Material provided:
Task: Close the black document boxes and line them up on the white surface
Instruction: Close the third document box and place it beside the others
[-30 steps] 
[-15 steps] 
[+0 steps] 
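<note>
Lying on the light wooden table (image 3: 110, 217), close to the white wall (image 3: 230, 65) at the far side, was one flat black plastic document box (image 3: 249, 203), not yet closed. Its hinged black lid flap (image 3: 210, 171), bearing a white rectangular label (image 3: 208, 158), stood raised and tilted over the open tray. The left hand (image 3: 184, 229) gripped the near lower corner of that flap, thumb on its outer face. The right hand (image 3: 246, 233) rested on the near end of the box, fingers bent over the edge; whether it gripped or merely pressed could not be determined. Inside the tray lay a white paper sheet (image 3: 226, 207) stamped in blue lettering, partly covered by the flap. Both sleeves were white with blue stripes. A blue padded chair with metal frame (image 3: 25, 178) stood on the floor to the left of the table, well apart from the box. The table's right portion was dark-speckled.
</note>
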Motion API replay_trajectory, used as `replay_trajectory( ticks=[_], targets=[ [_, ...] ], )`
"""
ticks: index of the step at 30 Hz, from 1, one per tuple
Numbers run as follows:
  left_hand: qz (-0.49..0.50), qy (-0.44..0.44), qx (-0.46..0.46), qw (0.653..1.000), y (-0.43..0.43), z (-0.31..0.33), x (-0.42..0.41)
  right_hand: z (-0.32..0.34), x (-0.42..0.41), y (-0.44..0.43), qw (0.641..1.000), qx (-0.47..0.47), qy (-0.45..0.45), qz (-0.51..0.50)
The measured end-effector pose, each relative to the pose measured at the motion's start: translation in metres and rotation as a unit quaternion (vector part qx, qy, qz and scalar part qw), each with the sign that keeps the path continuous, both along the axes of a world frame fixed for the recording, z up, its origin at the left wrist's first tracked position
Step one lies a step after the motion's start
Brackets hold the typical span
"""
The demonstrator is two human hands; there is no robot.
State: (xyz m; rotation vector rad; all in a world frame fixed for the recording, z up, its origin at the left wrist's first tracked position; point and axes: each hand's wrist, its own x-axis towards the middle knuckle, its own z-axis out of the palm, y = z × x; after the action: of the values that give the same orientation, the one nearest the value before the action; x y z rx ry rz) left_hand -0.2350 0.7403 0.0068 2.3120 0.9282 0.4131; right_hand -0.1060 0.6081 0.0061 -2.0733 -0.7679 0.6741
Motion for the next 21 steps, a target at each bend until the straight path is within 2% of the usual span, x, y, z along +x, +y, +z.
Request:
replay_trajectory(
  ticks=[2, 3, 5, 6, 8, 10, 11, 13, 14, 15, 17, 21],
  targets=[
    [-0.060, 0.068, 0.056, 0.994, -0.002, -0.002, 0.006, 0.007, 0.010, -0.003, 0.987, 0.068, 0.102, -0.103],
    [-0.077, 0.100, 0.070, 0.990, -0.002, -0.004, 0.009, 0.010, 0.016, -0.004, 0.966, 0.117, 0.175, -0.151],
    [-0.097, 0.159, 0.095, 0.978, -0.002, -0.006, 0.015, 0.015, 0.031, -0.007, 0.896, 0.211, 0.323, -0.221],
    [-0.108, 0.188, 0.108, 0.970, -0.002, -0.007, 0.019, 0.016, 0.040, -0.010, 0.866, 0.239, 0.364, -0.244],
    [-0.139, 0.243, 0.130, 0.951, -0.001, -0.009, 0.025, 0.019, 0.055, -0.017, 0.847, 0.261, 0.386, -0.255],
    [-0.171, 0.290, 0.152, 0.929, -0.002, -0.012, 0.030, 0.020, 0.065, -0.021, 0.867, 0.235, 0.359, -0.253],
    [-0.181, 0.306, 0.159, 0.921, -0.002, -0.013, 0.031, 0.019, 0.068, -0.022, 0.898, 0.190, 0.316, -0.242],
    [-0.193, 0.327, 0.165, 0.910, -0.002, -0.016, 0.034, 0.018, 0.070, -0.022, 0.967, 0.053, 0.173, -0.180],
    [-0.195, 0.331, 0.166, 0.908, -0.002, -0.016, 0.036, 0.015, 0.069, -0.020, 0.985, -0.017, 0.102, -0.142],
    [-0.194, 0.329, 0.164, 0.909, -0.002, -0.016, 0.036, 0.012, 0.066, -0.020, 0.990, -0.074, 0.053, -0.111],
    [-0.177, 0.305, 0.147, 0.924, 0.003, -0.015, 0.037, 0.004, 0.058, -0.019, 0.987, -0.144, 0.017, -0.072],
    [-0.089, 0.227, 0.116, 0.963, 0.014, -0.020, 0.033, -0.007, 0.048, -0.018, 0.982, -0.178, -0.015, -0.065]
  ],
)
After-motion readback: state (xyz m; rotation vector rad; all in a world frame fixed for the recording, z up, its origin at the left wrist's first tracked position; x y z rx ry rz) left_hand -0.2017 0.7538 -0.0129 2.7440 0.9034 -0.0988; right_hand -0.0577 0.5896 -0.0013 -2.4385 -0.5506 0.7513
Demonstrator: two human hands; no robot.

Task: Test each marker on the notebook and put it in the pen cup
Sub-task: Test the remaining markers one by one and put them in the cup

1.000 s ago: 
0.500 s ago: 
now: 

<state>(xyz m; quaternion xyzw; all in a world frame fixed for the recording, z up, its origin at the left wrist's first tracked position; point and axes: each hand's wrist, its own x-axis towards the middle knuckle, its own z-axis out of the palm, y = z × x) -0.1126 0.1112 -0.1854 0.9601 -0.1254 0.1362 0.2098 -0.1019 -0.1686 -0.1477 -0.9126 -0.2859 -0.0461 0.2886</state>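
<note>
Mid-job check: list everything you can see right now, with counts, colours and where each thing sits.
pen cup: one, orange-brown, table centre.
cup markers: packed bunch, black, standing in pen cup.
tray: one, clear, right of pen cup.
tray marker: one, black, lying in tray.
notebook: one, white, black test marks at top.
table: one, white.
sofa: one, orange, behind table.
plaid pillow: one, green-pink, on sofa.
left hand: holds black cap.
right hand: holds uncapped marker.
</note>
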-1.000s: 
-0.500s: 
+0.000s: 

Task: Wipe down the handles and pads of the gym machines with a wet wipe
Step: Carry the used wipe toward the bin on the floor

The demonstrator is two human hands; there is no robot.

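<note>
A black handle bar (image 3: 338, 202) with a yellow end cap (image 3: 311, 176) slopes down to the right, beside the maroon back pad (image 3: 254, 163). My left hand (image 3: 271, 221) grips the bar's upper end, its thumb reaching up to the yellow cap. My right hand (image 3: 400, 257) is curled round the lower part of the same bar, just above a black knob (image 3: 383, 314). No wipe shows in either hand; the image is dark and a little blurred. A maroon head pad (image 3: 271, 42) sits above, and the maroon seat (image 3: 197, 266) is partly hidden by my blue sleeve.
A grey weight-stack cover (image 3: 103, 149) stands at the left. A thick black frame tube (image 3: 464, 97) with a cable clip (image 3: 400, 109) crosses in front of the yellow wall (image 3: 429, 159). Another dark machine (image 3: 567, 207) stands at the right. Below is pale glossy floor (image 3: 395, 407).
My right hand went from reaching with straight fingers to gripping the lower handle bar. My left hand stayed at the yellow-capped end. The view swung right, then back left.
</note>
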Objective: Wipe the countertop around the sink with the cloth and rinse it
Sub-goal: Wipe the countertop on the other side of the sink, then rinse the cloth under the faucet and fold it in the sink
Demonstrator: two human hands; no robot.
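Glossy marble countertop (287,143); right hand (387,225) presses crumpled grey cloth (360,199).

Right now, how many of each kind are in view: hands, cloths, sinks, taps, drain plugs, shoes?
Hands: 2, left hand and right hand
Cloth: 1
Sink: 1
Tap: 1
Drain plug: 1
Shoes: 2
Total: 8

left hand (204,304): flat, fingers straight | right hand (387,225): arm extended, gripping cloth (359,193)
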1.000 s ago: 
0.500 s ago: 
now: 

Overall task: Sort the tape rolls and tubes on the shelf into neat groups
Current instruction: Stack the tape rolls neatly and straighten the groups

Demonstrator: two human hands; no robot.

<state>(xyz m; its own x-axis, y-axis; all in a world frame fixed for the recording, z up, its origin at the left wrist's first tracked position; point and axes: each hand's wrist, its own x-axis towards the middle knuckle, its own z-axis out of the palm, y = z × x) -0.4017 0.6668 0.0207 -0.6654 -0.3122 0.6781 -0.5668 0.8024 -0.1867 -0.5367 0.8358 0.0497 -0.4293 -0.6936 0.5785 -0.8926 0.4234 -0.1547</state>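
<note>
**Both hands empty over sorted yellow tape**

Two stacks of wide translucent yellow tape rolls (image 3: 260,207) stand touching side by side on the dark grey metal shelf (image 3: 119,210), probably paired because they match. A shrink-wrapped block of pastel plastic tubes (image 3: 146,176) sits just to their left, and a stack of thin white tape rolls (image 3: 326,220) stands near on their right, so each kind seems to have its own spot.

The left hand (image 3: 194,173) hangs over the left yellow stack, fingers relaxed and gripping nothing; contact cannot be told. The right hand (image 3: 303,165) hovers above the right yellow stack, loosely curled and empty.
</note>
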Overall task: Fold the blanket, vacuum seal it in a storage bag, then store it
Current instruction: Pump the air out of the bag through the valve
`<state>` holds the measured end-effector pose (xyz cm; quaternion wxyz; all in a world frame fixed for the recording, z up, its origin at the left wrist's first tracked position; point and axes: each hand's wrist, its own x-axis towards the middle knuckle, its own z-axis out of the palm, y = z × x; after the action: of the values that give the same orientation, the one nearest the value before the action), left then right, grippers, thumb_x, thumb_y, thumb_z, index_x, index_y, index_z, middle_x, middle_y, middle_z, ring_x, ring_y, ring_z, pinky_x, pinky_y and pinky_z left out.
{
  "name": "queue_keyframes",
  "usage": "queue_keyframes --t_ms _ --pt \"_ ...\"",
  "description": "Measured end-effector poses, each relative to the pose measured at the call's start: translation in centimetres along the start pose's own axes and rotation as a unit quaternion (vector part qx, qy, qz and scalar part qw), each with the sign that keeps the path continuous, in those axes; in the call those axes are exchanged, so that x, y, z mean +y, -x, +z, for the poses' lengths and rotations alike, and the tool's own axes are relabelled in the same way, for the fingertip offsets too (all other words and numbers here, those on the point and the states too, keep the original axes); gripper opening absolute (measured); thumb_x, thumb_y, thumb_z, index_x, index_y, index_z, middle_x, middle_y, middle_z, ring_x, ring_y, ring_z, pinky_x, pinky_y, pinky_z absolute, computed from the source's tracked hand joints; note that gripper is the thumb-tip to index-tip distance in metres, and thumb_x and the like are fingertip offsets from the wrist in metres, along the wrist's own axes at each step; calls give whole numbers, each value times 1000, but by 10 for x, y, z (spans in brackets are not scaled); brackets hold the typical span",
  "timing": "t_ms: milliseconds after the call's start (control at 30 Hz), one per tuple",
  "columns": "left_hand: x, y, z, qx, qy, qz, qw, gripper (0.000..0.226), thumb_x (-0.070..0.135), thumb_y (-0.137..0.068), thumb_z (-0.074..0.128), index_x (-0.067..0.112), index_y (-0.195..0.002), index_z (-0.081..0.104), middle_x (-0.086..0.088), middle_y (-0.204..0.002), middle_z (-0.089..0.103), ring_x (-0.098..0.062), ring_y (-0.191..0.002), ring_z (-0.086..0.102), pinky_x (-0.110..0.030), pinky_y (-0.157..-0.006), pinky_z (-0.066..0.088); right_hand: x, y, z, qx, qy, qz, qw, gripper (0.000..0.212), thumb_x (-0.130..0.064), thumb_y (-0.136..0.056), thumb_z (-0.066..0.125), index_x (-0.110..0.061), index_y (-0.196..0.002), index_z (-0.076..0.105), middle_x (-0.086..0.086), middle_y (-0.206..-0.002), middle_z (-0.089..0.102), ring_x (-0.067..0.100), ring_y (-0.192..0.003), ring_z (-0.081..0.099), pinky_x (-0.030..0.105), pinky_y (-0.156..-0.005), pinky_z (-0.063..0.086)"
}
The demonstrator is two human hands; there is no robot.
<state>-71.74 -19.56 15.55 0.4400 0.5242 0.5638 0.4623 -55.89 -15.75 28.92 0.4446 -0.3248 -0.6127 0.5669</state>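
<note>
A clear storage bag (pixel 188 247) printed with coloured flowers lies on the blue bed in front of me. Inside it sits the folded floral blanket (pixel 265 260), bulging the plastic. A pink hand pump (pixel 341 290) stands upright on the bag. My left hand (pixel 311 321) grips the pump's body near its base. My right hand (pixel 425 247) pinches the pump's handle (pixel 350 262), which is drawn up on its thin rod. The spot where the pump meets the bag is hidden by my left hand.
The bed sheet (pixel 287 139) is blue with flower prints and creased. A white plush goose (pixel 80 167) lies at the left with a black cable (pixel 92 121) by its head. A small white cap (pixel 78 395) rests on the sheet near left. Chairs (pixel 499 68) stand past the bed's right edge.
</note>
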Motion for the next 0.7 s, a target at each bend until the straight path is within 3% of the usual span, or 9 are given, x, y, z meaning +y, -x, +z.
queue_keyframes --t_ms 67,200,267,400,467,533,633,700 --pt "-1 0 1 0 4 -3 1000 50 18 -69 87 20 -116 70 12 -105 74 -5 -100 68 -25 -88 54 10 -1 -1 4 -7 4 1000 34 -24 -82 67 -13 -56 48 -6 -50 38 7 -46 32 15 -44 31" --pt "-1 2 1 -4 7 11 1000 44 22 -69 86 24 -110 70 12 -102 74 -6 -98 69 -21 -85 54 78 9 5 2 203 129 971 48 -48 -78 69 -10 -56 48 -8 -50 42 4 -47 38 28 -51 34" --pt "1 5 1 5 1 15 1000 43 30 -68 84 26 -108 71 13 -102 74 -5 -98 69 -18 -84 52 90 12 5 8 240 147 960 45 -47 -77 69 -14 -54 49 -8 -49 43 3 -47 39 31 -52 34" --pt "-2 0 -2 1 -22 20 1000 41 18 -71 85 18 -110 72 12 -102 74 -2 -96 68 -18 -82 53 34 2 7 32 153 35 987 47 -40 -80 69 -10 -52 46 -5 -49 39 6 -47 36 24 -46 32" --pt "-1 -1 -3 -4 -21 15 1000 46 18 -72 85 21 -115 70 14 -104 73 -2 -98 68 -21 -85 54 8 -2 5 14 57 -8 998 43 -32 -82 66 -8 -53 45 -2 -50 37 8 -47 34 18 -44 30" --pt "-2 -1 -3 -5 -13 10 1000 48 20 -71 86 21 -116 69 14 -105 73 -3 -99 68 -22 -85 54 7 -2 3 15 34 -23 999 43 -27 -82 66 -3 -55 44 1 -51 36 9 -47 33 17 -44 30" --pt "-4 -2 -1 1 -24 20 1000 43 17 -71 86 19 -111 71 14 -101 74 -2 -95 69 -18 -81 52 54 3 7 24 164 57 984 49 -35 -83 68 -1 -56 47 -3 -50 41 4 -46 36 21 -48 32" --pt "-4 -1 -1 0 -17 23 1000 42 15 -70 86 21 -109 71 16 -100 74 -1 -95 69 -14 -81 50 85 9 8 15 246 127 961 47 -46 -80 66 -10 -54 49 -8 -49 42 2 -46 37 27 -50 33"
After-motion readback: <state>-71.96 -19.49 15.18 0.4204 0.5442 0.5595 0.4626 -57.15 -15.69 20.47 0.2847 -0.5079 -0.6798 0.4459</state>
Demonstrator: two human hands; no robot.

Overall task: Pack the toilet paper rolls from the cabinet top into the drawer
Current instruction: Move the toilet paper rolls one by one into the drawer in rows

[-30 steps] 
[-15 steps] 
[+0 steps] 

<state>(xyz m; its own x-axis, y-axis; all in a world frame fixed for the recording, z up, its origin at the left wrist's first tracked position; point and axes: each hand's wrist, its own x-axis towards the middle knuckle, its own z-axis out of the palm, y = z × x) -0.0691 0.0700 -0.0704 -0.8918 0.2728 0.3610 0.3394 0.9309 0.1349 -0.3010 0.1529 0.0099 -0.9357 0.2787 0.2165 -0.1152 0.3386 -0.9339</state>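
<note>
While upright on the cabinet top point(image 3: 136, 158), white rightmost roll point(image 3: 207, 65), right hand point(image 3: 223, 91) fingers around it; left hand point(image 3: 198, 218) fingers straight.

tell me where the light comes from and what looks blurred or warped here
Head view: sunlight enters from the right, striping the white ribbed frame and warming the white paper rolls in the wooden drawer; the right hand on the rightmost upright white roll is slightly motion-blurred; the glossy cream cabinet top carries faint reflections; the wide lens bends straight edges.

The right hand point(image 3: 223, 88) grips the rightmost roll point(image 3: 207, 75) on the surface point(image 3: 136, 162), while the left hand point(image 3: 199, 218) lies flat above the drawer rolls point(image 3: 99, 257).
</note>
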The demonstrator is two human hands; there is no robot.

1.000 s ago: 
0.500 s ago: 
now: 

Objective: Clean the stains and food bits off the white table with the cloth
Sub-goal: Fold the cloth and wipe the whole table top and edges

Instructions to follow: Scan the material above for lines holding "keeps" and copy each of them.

Solved exercise:
The measured end-effector pose, each relative to the pose measured at the motion's start: translation in metres and rotation as a unit quaternion (vector part qx, qy, qz and scalar part qw), each with the sign that keeps the path continuous, both along the axes of a world frame fixed for the recording, z up, its origin at the left wrist's first tracked position
  "description": "Measured end-effector poses, each relative to the pose measured at the call's start: translation in centimetres along the start pose's own axes and rotation as a unit quaternion (vector part qx, qy, qz and scalar part qw), each with the sign that keeps the path continuous, in those axes; in the call those axes are exchanged, so that x, y, z mean +y, -x, +z, for the poses' lengths and rotations alike, and the tool's own axes are relabelled in the same way, for the fingertip offsets too (all other words and numbers here, those on the point and the states too, keep the original axes); gripper opening absolute (measured); thumb_x, thumb_y, thumb_z, index_x, index_y, index_z, middle_x, middle_y, middle_z, ring_x, ring_y, ring_z, pinky_x, pinky_y, pinky_z absolute, computed from the source's tracked hand joints; note that gripper is the thumb-tip to index-tip distance in metres, and thumb_x and the like are fingertip offsets from the wrist in metres, along the wrist's own axes at each step; calls give whole numbers, each value times 1000, but by 10 for x, y, z (spans in brackets are not scaled); brackets hold the typical span",

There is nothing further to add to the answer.